Required work:
Repeat each line of the material word for word.

◆ ◆ ◆ ◆

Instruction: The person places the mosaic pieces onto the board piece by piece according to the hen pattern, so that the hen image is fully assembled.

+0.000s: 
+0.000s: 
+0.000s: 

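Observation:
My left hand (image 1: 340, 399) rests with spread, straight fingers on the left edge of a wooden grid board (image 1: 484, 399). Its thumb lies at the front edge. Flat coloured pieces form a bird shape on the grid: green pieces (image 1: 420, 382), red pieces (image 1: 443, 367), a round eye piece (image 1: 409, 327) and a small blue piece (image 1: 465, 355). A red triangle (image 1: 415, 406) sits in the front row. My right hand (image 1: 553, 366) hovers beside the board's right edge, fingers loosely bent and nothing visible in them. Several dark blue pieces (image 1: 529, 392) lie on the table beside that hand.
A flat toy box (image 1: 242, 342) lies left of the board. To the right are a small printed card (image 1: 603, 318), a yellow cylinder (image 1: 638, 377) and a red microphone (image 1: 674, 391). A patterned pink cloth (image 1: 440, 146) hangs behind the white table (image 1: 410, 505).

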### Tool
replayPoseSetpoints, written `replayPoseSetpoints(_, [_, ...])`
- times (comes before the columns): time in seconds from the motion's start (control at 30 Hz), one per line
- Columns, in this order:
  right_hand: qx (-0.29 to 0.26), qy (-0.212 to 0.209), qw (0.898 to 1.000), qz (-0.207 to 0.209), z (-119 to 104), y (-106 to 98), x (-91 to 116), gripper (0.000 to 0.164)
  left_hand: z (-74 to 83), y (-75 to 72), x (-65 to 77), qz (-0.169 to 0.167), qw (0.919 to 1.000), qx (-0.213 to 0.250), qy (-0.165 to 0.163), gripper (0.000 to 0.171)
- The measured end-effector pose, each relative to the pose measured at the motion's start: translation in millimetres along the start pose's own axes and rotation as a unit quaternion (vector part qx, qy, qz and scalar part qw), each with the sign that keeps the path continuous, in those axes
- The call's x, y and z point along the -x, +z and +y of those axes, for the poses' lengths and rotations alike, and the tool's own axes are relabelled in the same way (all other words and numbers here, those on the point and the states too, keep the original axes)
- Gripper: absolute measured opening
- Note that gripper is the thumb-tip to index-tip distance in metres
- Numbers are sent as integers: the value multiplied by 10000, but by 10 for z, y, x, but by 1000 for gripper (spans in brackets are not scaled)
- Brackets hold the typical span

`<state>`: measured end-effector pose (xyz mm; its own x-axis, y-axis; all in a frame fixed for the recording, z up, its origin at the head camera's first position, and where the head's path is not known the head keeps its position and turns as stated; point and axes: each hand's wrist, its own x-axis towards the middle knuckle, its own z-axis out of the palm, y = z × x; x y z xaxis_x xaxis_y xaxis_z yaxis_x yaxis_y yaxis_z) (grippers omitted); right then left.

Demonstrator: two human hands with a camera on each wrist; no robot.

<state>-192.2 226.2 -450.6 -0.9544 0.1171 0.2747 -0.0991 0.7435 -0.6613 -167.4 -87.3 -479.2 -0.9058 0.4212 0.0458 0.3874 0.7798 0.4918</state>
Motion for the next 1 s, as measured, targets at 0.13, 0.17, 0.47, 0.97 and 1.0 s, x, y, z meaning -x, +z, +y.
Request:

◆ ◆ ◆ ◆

Exercise result:
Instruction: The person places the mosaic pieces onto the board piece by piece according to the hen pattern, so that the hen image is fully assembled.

+0.000s: 
+0.000s: 
+0.000s: 

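Observation:
My left hand (image 1: 340, 399) rests with spread, straight fingers on the left edge of a wooden grid board (image 1: 484, 399). Its thumb lies at the front edge. Flat coloured pieces form a bird shape on the grid: green pieces (image 1: 420, 382), red pieces (image 1: 443, 367), a round eye piece (image 1: 409, 327) and a small blue piece (image 1: 465, 355). A red triangle (image 1: 415, 406) sits in the front row. My right hand (image 1: 553, 366) hovers beside the board's right edge, fingers loosely bent and nothing visible in them. Several dark blue pieces (image 1: 529, 392) lie on the table beside that hand.
A flat toy box (image 1: 242, 342) lies left of the board. To the right are a small printed card (image 1: 603, 318), a yellow cylinder (image 1: 638, 377) and a red microphone (image 1: 674, 391). A patterned pink cloth (image 1: 440, 146) hangs behind the white table (image 1: 410, 505).
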
### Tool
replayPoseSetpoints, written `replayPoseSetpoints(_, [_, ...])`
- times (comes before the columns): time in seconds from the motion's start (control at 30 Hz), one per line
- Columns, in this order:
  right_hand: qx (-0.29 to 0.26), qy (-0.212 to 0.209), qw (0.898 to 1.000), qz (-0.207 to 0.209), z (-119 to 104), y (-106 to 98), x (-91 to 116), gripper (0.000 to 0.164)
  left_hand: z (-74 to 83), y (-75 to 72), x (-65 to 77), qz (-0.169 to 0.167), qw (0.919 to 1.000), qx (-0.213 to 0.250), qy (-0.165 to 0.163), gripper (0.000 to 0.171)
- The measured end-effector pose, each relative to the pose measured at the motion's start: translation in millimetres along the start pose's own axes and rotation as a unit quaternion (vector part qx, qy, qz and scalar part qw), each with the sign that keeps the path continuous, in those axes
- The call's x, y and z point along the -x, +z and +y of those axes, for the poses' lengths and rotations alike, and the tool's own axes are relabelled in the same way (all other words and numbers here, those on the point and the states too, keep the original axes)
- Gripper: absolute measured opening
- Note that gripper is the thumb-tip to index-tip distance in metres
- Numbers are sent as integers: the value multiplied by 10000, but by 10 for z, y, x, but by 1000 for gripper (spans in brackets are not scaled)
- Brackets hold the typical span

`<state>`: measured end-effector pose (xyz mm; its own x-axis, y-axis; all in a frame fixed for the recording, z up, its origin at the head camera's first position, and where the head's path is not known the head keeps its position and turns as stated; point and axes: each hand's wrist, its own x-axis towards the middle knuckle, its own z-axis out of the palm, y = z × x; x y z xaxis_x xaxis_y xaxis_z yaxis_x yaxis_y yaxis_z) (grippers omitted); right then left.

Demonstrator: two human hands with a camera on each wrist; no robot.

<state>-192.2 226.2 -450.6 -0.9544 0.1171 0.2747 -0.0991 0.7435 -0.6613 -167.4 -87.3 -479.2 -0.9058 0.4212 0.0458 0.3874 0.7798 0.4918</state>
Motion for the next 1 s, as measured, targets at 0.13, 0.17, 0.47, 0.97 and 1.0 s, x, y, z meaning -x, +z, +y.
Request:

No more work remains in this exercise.